**EXERCISE INSTRUCTIONS**
Each line below containing the word "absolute" needs to be shown.

**LISTED ENTRIES**
━━━━━━━━━━━━━━━━━━━━
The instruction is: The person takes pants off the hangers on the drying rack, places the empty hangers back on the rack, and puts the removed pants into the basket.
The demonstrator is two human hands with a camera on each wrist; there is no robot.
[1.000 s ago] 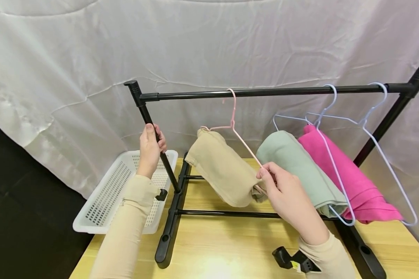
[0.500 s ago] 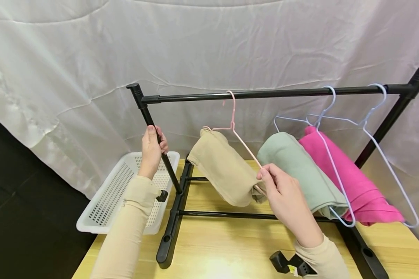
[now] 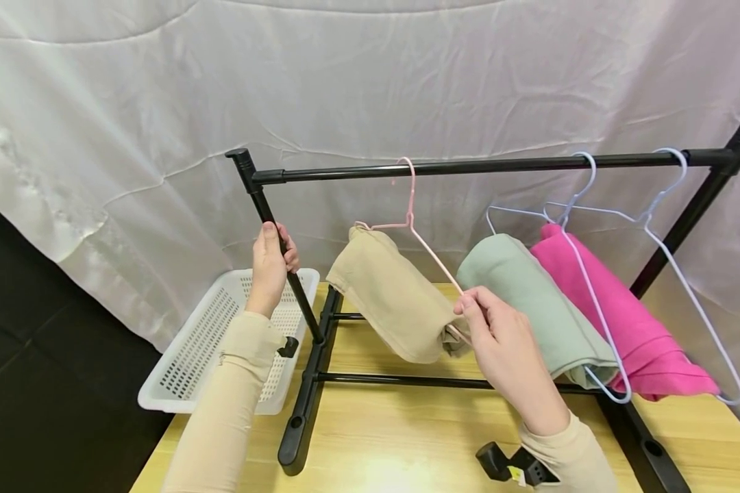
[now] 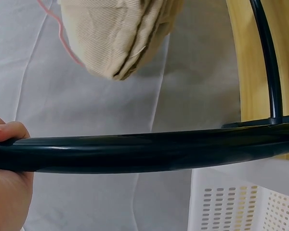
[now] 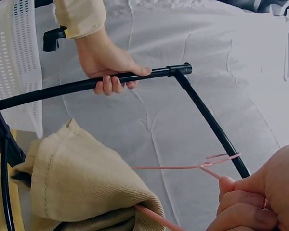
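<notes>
My left hand (image 3: 269, 267) grips the left upright of a black garment rack (image 3: 358, 172), its fingers wrapped round the tube, as the right wrist view also shows. With thumb and fingertips, my right hand (image 3: 506, 335) pinches the near arm of a pink hanger (image 3: 411, 205), whose hook sits over the rack's top bar. Folded beige trousers or similar cloth (image 3: 395, 294) drape over that hanger's lower bar. To the right, a sage-green cloth (image 3: 524, 301) and a magenta cloth (image 3: 617, 315) hang on two light-blue hangers (image 3: 582, 260), hooked on the same bar.
A white perforated basket (image 3: 179, 370) stands left of the rack, at the table's left edge. The rack's feet (image 3: 299, 431) rest on the wooden table (image 3: 395, 438). Behind everything hangs a pale curtain (image 3: 345, 75). Dark floor lies at the left.
The view shifts slightly. Both hands keep their holds, and the pink hanger with the beige cloth stays at nearly the same spot on the bar.
</notes>
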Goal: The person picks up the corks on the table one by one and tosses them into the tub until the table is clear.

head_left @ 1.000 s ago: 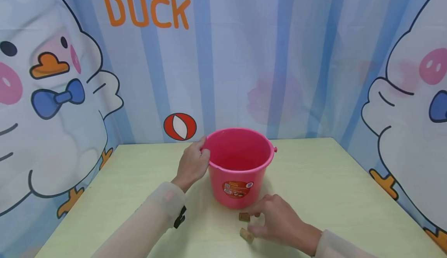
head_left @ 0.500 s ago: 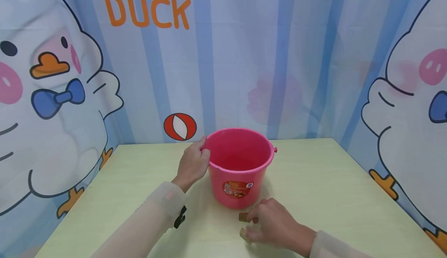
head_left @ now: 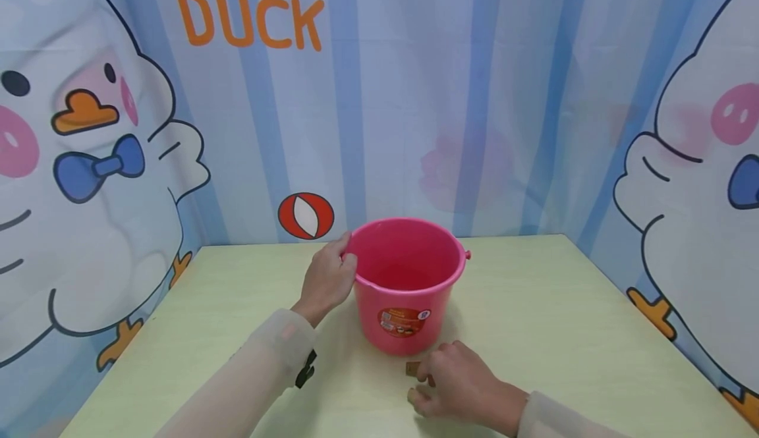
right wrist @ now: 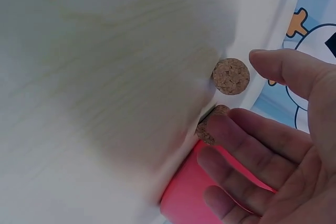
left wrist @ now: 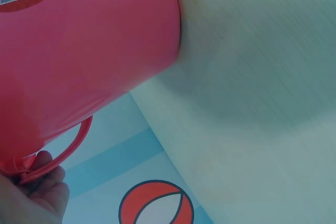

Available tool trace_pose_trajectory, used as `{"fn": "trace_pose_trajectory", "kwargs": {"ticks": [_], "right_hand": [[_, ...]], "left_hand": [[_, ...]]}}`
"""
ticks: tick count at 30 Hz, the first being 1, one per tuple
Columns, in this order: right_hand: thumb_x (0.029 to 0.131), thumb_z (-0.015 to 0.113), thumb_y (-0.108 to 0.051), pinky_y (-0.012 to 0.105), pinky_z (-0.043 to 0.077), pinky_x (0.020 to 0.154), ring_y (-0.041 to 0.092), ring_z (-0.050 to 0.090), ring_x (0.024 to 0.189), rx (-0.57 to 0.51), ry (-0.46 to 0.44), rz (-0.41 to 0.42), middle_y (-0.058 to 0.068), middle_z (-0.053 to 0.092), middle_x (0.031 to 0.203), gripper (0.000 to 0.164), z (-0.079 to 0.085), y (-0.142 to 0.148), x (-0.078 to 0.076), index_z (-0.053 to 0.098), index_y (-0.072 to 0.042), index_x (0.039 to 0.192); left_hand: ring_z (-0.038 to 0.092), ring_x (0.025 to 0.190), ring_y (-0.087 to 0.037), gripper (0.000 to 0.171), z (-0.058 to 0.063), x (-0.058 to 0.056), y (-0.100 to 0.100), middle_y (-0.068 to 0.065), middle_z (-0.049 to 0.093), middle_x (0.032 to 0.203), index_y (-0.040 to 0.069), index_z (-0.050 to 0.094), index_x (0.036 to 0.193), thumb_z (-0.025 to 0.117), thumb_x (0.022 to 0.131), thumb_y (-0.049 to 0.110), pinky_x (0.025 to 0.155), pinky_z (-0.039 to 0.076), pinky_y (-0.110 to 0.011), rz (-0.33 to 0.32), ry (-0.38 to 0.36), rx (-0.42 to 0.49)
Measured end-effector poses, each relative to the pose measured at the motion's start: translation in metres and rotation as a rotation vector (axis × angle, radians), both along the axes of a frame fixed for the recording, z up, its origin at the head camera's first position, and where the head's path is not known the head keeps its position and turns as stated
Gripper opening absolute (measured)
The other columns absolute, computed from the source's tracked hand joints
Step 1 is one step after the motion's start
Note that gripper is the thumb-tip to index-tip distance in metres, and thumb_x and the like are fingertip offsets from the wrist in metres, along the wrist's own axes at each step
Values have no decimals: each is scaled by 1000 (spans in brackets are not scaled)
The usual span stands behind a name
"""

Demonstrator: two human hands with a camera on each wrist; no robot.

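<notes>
A pink bucket (head_left: pixel 403 306) with an orange-red label stands upright on the table. My left hand (head_left: pixel 329 273) grips its rim on the left side; in the left wrist view the fingers curl by the handle (left wrist: pixel 73 145) where it joins the bucket. My right hand (head_left: pixel 459 382) is low over the table in front of the bucket, fingers loosely bent. A cork (right wrist: pixel 231 76) lies between its thumb and index finger, with a gap showing to the thumb tip. Another cork (head_left: pixel 412 369) sits nearer the bucket, partly hidden behind the index finger.
The pale wooden table (head_left: pixel 534 306) reaches back to a striped blue curtain (head_left: pixel 409 95) printed with ducks and a red-and-white ball. A dark clip or strap (head_left: pixel 306 368) shows at the left wrist.
My right hand has shifted slightly down, and its thumb has moved left over the nearer cork, covering most of it in the head view. The left hand and bucket stay put.
</notes>
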State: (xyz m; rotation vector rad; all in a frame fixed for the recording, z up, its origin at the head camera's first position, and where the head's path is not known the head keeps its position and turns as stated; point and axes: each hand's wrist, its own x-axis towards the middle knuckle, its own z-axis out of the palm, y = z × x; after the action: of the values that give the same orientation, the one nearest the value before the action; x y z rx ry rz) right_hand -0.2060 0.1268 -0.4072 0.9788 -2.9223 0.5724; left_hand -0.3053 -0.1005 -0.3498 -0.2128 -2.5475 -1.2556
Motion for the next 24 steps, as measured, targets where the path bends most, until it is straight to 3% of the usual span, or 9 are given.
{"fn": "trace_pose_trajectory", "kwargs": {"ticks": [11, 15, 17, 24], "right_hand": [[82, 84, -30, 22, 40, 56, 3, 45, 55, 17, 10, 1, -16, 69, 67, 16, -4, 1, 0, 79, -18, 72], [83, 84, -30, 21, 41, 54, 4, 45, 55, 27, -2, -2, -19, 57, 56, 19, -6, 1, 0, 77, -19, 68], [83, 84, -30, 21, 42, 55, 4, 45, 56, 34, -15, -6, -19, 51, 52, 20, -6, 1, -1, 76, -19, 68], [85, 84, -28, 20, 44, 54, 3, 46, 54, 21, -105, -10, -18, 51, 52, 21, -6, 0, 1, 77, -20, 68]], "left_hand": [[57, 125, -29, 58, 0, 1, 1, -6, 52, 152, 12, 37, 159, 48, 103, 25, 94, 58, -43, 2, 3, -5], [57, 124, -29, 59, -1, 1, 0, -7, 53, 151, 12, 38, 159, 49, 103, 25, 94, 58, -43, 2, 3, -5], [58, 124, -29, 58, -1, 1, 0, -7, 54, 150, 12, 38, 159, 48, 103, 24, 94, 58, -43, 2, 6, -7], [57, 125, -29, 58, 0, 1, 0, -7, 53, 151, 12, 38, 159, 48, 103, 25, 94, 58, -44, 2, 2, -3]]}}
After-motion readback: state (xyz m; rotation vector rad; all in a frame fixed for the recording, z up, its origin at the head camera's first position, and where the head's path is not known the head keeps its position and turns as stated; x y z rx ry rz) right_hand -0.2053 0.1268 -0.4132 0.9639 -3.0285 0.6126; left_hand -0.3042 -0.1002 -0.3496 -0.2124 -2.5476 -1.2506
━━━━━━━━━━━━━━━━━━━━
**RESULT FOR THIS TASK**
Gripper opening absolute (measured)
The other columns absolute, computed from the source's tracked hand joints

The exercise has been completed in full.